My Journey through Breast Cancer

On October 11, 2013, I was diagnosed with Stage II Triple Negative Breast Cancer (TNBC) ... or as we like to call it, extreme measures for a nap (EMFN). For a while, this blog will be my cancer journal. Enter at your own risk.

10 August 2010

praise God for his patience

Jesus once asked Peter three times if he loved Him. Peter needed that opportunity, needed the question that many times. Sincerity and seriousness grow when a question that important is repeated. I feel like Jesus is asking me over and over, "Heidi, do you trust me?" He has to keep asking me because I keep wavering, cracking, slipping, tripping and falling. Forgetting. Worrying. Fearing. I admit, I am afraid.

In the past year and a half you could say Caleb and I have been through a lot. We had our first baby, Caleb lost his job, them he couldn't find a job (for what would be 10 months), I only grudgingly went back to work part time, we lost our home, we moved in with my parents, he got a job! but its contractual and temporary with no health coverage or PTO, we got pregnant again, adding to the stress and the financial strain, the car broke down, I found out my job won't be available after Baby #2 comes, meaning the end of steady income, even if it was small, and now we don't know if his temporary job will even last through August. You could say life has been lived at a fairly high stress level, with nothing but today feeling certain and taken care of. Its been a long time since we've known where we're going, what we're doing, since our feet have felt solid ground beneath them. And I admit, I like solid ground, I like maps, I like plans and direction.

And yes, there have been some serious blessings in the midst of all we've lost and all that seems so uncertain. We have loving and caring families, who will always make sure we have a roof over our heads. We have a healthy and happy and walking 14-month-old. If anything our struggles have strengthened our marriage, and continue to refine our faith by fire. And despite our financial struggles, somehow each month we've managed not only to make ends meet, but to afford little luxuries along the way.

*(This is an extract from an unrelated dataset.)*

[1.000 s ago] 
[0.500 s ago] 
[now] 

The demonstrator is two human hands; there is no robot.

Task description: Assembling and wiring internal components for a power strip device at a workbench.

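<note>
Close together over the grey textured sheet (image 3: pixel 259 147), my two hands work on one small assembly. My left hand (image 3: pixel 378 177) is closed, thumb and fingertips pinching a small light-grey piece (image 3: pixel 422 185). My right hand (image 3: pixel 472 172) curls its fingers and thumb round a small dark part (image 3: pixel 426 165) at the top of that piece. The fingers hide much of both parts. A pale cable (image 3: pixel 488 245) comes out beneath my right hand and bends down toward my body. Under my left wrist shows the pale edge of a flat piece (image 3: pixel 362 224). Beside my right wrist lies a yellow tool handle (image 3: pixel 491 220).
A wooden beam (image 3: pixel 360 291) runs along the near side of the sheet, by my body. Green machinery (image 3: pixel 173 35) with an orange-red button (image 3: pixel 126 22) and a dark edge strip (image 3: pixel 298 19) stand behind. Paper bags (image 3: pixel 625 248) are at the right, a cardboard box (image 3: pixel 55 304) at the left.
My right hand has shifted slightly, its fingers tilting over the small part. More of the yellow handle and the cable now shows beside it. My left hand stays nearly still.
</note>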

And yet, sometimes my faith wavers, my strength fails, and I find it more than difficult to focus on the positive, on the blessings. Sometimes I feel the fire of uncertainty and fear taking over and consuming me, instead of making me stronger. Will I be refined through all of this? Or just burned.

It seems to be in those darker hours I hear Jesus' voice more clearly, "Heidi, do you trust me?" And my first inclination, my gut response, is "No!" Its too hard. I need some answers, some clarity, some definition, something certain. Then I will trust you. And so he has to ask again, and sometimes again and again, until the question itself holds the answer. He is God. He has already paid the ultimate sacrifice for me, and he longs to bless me, take care of me, guide me. His plan is a solid one, a good one, even if I can't see it yet. If I look back at the awesome ways He has cared for me throughout my life, how can I doubt he will do any differently in the present? When it comes down to it, its silly to doubt. But I do it anyway. I'm human. I flounder and waver and fail. And so Jesus, in his infinite patience, asks me daily, "Do you trust me?" And I am forced to say yes. Not because he forces me, but because he has never proven himself to be untrustworthy or unfaithful. I am brought back to that peace that surpasses understanding because He is God. He is my hope. What else could I possibly need?

Sometimes (OK, all the time) I just need to be reminded.

4 comments:

km said...

If you're feeling better now that you're out of the first trimester...we definitely need to plan a knit night. Maybe once or twice a month. I know so many of those emotions you're feeling right now.

km said...

If you're feeling better now that you're out of the first trimester...we definitely need to plan a knit night. Maybe once or twice a month. I know so many of those emotions you're feeling right now.

Unknown said...

Preach it sister!!! You can come stay with us in CO!!!!! YIPEE!!! You will be in my conversations with Dad friend. and know...that you can always name your second born after ...yours truly. :)

Brent Larson said...

well said. thanks, heidi.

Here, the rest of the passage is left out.